The Workers Party Foundation Monument is basically just down the street of the *Juche Tower* and maybe 600 meters away from the *Golden Lane Bowling Alley* – nevertheless it started to rain by the time that we arrived at the monument. So hard that Mr. Yu asked us if we wanted to leave the bus or if a quick stop would be enough. Of course we wanted to leave the bus and have a closer look!
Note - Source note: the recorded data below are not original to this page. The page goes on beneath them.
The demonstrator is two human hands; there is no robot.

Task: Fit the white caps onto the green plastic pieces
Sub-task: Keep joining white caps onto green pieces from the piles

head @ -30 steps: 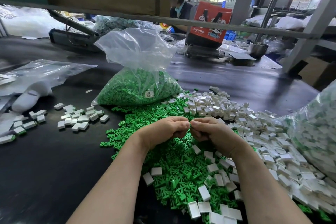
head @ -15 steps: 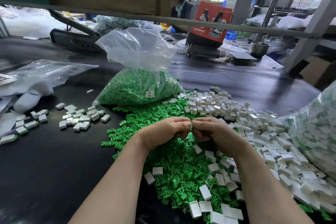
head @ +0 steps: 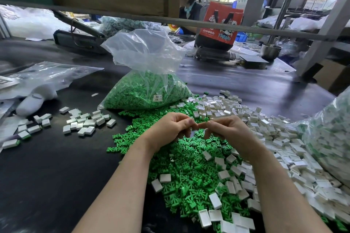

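Observation:
Both my hands hover over a heap of loose green plastic pieces (head: pixel 189 166) on the black table (head: pixel 47 176). My left hand (head: pixel 170 130) has its fingers curled, and a sliver of a white cap (head: pixel 191 128) shows between them. My right hand (head: pixel 229 132) is curled too, its index fingertip meeting my left thumb. Whether the right hand holds anything is hidden. A wide spread of white caps (head: pixel 274 132) lies to the right of the hands and behind them.
An open clear bag of green pieces (head: pixel 144 91) stands just beyond my hands. Finished capped pieces (head: pixel 85 123) lie at the left near a white glove (head: pixel 34 100). A full bag (head: pixel 329 128) fills the right edge. A person (head: pixel 189 4) sits behind a low metal bar (head: pixel 113 15).
My hands were pressed tightly together; now the fingers have loosened and a small gap shows between the hands. They stay over the same spot of the green heap.

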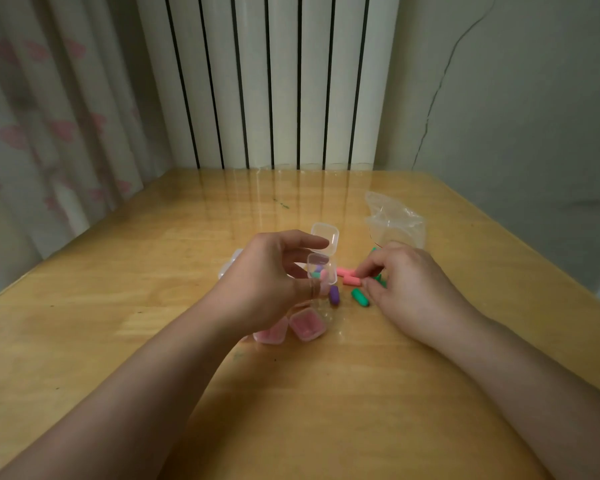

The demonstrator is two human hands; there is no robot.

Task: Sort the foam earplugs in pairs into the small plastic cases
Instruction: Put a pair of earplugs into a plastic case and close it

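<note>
The left hand [267, 282] is clamped on an open case [321, 271] near mid-surface, already holding mixed colours, while the right hand [399, 275] pinches at loose earplugs [350, 276] just beside it, so a mismatched pair could go in.

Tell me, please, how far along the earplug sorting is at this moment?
Partway. Two closed cases near the left wrist hold pink earplugs. The left hand holds an open case with earplugs inside, while the right hand reaches the loose pink earplugs. A purple earplug and green earplugs are unsorted.
</note>
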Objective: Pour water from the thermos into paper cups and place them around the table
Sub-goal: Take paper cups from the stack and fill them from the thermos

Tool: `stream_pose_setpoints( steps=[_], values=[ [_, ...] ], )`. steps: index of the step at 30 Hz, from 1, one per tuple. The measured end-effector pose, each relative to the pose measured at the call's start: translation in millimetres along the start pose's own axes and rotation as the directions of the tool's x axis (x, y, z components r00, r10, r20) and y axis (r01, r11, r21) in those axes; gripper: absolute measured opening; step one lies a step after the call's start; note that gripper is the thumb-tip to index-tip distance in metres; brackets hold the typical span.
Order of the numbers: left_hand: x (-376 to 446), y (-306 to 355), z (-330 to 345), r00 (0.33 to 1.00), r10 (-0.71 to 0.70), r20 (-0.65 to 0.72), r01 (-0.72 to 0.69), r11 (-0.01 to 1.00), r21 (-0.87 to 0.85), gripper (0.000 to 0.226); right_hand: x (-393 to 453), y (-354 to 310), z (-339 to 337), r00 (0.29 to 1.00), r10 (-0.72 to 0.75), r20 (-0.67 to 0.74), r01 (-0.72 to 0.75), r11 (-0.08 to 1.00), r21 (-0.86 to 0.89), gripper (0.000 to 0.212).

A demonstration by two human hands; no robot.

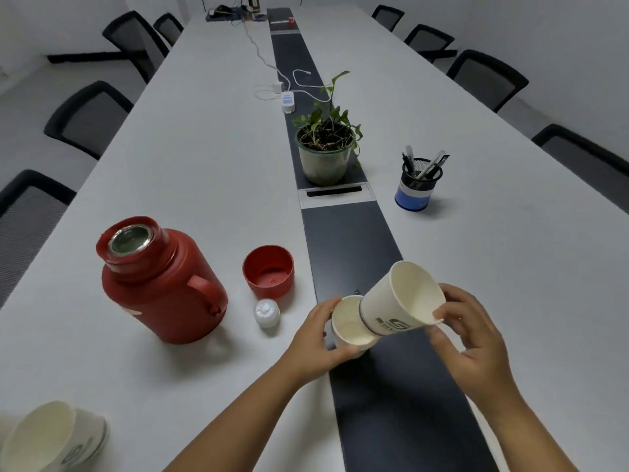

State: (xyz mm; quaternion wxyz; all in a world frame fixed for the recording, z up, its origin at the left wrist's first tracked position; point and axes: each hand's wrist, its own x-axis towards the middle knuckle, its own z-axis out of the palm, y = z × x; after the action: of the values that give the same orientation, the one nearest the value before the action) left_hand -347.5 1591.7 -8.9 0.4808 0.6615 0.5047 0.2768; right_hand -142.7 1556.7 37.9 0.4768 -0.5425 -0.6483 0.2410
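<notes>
A red thermos [160, 281] stands open on the white table [204, 148], its handle facing me. Its red cap [269, 270] sits upside down to the right, with a small white stopper [266, 312] in front of it. My left hand [316, 342] grips a white paper cup [349, 327] standing at the edge of the table's dark centre strip. My right hand [473, 338] pinches the rim of a second paper cup [405, 298], tilted, its base resting in the mouth of the first cup. A short stack of paper cups [51, 437] lies on its side at the bottom left.
A potted plant [325, 148] stands on the dark strip [391, 403] behind a cable hatch. A mesh pen holder [417, 185] is to its right. White cables and a charger [287, 100] lie further back. Black chairs [85, 117] line both long sides.
</notes>
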Motion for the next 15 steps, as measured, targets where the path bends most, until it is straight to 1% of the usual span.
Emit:
stream_pose_setpoints(
  steps=[1, 3, 4, 8, 11, 12, 15],
  values=[
    [-3.1, -0.3, 0.3, 1.000, -0.007, 0.012, 0.007, 1.000, 0.004, 0.071, -5.8, -2.5, -4.5, 1.000, -0.012, 0.001, 0.012, 1.000, -0.022, 0.040],
    [-16.4, -5.3, -0.3, 0.996, -0.087, 0.009, 0.087, 0.996, 0.031, 0.092, -19.5, -11.0, -6.5, 0.999, -0.013, 0.031, 0.015, 0.998, -0.066, 0.043],
    [-28.1, -9.5, -1.1, 0.992, -0.123, -0.018, 0.123, 0.991, 0.051, 0.094, -27.6, -16.6, -3.5, 0.998, 0.005, 0.055, -0.001, 0.997, -0.073, 0.044],
    [-108.7, -41.0, -6.5, 0.965, -0.171, -0.201, 0.194, 0.975, 0.104, 0.076, -70.1, -36.8, 31.4, 0.978, 0.086, 0.187, -0.082, 0.996, -0.030, 0.043],
    [-188.0, -75.7, -18.0, 0.936, -0.176, -0.303, 0.249, 0.944, 0.219, 0.063, -105.9, -54.9, 81.0, 0.941, 0.127, 0.314, -0.156, 0.985, 0.070, 0.039],
    [-214.9, -87.7, -23.4, 0.922, -0.192, -0.337, 0.288, 0.921, 0.261, 0.059, -117.2, -61.0, 99.5, 0.925, 0.145, 0.352, -0.189, 0.978, 0.093, 0.037],
    [-292.2, -113.5, -42.8, 0.847, -0.259, -0.465, 0.426, 0.853, 0.302, 0.043, -148.8, -84.2, 156.1, 0.874, 0.132, 0.467, -0.209, 0.971, 0.117, 0.049]
  ],
)
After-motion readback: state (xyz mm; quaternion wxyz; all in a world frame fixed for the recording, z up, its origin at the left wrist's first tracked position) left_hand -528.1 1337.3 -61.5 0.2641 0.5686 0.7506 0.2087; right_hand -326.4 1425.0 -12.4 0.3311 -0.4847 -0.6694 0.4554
Erected in 1995 to commemorate the 50th anniversary of the foundation of Korea’s Workers Party, the whole thing is a cluster-fuck of confusing and even contradicting dates; up to Orwellian falsification of history in one case! Back in the 40s there were dozens of f(r)actioned political organizations and some of them were what you would call communist / socialist today. The current Workers Party of Korea (WPK), the only legal party in the DPRK, was created on June 30 1949 when the Workers Party of North Korea merged with the Workers Party of South Korea (after both of them were created through mergers in 1946). Since “earlier is better” when it comes to history (see the case of Shinichi Fujimura and other hoax archeologists…) the WPK considers October 10 1945 their date of foundation, referring to the fact that a “North Korea Bureau of the Communist Party of Korea” was founded under Soviet guidance that day. Well, fact… Not only is the year kind of in dispute (how far can you go back to claim where / when something is rooted?), non-Korean historians even fight the exact date, claiming that the meeting actually was on October 13th.
Anyway, the Workers Party Foundation Monument is in the DPRK and therefore the North Korean version is valid. 1995, 50th anniversary. And since totalitarian systems like symbolism at least as much as the next guy, the whole thing is 50 meters high and consists of three gigantic hands in a circle, holding a hammer (worker), a sickle (peasant) and a brush (intellectual) to symbolize the three pillars of the state. From the outside they are connected by a circular band with the slogan “Long live the Workers Party of Korea, which organizes and guides all victories for the Korean people!” and standing in the center of the monument you can see three gigantic sculptures with the usual heroic postures.
The whole thing is kind of cheesy, but nevertheless very impressive – and quite difficult to photograph, especially when it’s raining and people are eager to go bowling. So, yes, it was totally worth leaving the bus to have a closer look, because you gotta give those communists and fascists one thing: they are pretty good at building monuments!